Top Republican legislators immediately dismissed the ruling as coming from a partisan judge because Klapper is an elected Democrat.

“Nobody is shocked by that result,” said Senate President Ty Masterson, a Wichita-area Republican. “So on to the next step, which we all expected to be at.”

The map moved the northern part of Kansas City, Kansas, out of the 3rd District represented by Democratic Rep. Sharice Davids and into the larger 2nd District of eastern Kansas represented by Republican Rep. Jake LaTurner. Kansas City, Kansas, is among the few Democratic strongholds in the GOP-leaning state. Davids lost territory where she performs well, while the new map added several rural, heavily Republican counties to her district.

The map also moved the liberal northeast Kansas city of Lawrence — another Democratic stronghold and home to the main University of Kansas campus — out of the 2nd District. The city of 95,000 is now in the already sprawling 1st District of central and western Kansas with small conservative communities, some six hours away by car.

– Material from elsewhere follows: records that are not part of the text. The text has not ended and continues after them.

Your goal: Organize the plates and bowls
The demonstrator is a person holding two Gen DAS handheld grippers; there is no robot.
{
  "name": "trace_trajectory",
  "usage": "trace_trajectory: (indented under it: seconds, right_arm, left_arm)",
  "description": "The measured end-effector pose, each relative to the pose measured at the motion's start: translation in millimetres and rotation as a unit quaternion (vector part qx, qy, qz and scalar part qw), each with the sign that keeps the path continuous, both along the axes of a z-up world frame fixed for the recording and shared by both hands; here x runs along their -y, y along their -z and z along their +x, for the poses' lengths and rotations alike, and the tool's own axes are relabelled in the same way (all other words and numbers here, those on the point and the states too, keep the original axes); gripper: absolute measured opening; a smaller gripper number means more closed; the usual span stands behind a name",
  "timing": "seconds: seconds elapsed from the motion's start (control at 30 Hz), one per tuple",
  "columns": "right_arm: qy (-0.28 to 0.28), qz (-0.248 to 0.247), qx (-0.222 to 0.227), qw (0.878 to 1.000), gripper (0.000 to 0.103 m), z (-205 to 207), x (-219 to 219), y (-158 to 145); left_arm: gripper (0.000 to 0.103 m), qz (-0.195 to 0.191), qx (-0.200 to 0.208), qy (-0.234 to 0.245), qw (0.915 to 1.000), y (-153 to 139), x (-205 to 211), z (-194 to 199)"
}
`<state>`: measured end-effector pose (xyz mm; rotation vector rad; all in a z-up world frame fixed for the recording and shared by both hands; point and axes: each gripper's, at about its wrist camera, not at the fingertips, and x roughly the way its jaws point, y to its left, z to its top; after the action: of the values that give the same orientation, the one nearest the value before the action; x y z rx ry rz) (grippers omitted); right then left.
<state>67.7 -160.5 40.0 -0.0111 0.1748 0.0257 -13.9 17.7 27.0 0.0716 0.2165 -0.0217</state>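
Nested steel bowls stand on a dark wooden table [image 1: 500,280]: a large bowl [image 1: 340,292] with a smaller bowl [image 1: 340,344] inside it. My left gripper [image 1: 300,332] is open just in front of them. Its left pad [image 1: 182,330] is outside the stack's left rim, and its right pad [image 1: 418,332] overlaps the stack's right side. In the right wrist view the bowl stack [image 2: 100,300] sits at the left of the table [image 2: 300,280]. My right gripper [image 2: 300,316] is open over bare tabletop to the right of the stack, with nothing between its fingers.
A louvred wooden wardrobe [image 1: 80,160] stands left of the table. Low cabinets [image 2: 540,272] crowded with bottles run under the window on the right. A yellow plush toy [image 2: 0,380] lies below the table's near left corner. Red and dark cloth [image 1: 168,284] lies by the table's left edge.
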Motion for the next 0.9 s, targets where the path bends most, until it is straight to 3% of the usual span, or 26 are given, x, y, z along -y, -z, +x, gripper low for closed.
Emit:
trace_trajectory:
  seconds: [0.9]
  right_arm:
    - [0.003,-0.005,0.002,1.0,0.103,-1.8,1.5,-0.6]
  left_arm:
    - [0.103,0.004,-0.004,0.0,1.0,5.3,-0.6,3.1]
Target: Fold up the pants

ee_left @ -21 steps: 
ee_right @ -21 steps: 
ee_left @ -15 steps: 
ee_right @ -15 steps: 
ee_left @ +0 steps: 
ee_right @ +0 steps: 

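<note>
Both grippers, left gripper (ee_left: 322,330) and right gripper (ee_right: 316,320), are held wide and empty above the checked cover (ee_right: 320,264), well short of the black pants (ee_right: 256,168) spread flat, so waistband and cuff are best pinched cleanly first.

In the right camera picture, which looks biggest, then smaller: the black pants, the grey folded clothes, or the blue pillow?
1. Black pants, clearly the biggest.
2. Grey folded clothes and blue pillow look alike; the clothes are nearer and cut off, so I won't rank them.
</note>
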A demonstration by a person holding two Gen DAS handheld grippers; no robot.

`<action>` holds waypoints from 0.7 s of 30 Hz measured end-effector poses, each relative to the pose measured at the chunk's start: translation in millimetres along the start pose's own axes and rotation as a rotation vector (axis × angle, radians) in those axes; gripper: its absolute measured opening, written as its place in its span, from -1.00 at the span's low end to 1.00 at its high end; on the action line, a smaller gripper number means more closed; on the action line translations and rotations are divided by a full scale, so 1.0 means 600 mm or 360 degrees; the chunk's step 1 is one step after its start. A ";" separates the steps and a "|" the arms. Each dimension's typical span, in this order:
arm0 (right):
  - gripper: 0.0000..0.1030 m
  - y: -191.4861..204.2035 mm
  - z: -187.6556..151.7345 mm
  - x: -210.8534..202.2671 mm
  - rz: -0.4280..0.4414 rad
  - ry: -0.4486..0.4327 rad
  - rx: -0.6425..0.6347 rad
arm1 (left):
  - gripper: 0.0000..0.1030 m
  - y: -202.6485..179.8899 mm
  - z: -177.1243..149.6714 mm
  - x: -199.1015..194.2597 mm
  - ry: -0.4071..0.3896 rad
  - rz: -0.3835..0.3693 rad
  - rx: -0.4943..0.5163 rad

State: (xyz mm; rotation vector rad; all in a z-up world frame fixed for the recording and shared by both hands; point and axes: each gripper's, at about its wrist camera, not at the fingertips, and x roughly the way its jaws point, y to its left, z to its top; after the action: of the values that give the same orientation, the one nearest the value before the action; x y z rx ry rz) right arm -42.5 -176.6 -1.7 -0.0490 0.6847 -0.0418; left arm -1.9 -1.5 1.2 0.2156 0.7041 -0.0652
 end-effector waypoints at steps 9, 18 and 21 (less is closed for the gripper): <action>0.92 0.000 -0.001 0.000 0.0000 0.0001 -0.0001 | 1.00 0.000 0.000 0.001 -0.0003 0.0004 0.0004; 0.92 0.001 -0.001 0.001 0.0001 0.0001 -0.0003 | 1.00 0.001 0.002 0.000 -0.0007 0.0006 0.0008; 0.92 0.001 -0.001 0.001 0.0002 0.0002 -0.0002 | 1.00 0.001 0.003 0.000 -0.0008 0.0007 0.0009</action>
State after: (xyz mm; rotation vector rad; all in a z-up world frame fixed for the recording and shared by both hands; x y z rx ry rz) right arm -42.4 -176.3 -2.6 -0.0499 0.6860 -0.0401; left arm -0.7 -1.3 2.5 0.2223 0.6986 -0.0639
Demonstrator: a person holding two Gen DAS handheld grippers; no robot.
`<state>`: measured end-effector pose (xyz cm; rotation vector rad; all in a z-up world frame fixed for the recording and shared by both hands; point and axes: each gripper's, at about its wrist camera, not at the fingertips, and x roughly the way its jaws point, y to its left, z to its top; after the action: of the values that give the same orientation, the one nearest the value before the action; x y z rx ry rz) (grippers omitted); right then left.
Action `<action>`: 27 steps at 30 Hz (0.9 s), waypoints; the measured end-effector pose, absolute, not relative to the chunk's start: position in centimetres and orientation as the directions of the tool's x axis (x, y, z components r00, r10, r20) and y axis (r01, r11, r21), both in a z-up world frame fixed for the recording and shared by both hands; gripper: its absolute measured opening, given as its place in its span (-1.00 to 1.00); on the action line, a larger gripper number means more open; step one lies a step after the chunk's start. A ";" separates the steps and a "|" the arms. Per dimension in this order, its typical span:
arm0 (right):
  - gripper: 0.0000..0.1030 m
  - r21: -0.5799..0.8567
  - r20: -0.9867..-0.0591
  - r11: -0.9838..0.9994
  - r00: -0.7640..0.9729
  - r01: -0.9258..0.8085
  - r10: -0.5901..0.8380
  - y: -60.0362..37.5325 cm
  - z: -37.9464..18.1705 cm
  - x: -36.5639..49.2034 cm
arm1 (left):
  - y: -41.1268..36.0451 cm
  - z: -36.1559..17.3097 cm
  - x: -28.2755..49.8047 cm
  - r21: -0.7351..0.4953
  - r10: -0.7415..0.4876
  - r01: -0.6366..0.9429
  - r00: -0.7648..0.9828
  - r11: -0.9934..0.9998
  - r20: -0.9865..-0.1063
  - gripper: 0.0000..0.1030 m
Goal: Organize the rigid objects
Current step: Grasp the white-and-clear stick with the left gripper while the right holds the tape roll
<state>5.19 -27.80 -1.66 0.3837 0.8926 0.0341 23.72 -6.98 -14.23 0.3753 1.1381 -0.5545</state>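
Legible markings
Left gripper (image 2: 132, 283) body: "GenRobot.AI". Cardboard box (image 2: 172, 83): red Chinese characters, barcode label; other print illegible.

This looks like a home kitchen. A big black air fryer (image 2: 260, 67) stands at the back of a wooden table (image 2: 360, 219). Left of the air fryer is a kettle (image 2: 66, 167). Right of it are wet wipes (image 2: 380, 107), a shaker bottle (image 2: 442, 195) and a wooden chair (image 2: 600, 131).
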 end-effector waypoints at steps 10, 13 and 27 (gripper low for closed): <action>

State Rep. Barbara Ballard, a Lawrence Democrat, jumped up and down with joy in a Statehouse elevator when she learned of the ruling. She noted that she had argued repeatedly that the map was gerrymandering that hurt minority voters.

“I’m glad they saw it for what it was,” Ballard said.

Klapper ruled in three consolidated lawsuits filed by a voting rights group, Loud Light, and 20 voters in the Kansas City and Lawrence areas. Kansas Secretary of State Scott Schwab, the state’s top elections official, and local elections officials are the defendants.

The state argued that Davids’ district emerged slightly more competitive than it had been. They also said the changes were driven by the need to satisfy past federal court decisions requiring districts to have as equal a number of residents as possible after 10 years of population shifts.

The state’s attorneys also argued that nothing in the Kansas Constitution allows state courts — rather than federal courts — to review congressional maps or to consider political gerrymandering as an issue. Federal judges have decided challenges to Kansas’ congressional redistricting in the past; the U.S. Supreme Court ruled in 2019 that complaints about partisan gerrymandering are political issues and not for the federal courts to resolve.

Klapper wrote: “But when the Kansas Legislature violates the Kansas Constitution, including in its enactment of congressional redistricting legislation, Kansas courts have the power and duty to exercise judicial review and invalidate the Legislature’s unconstitutional action.”

Meanwhile, the Kansas Supreme Court has until May 25 under the state constitution to rule on a separate law redrawing Kansas House, Kansas Senate and State Board of Education districts.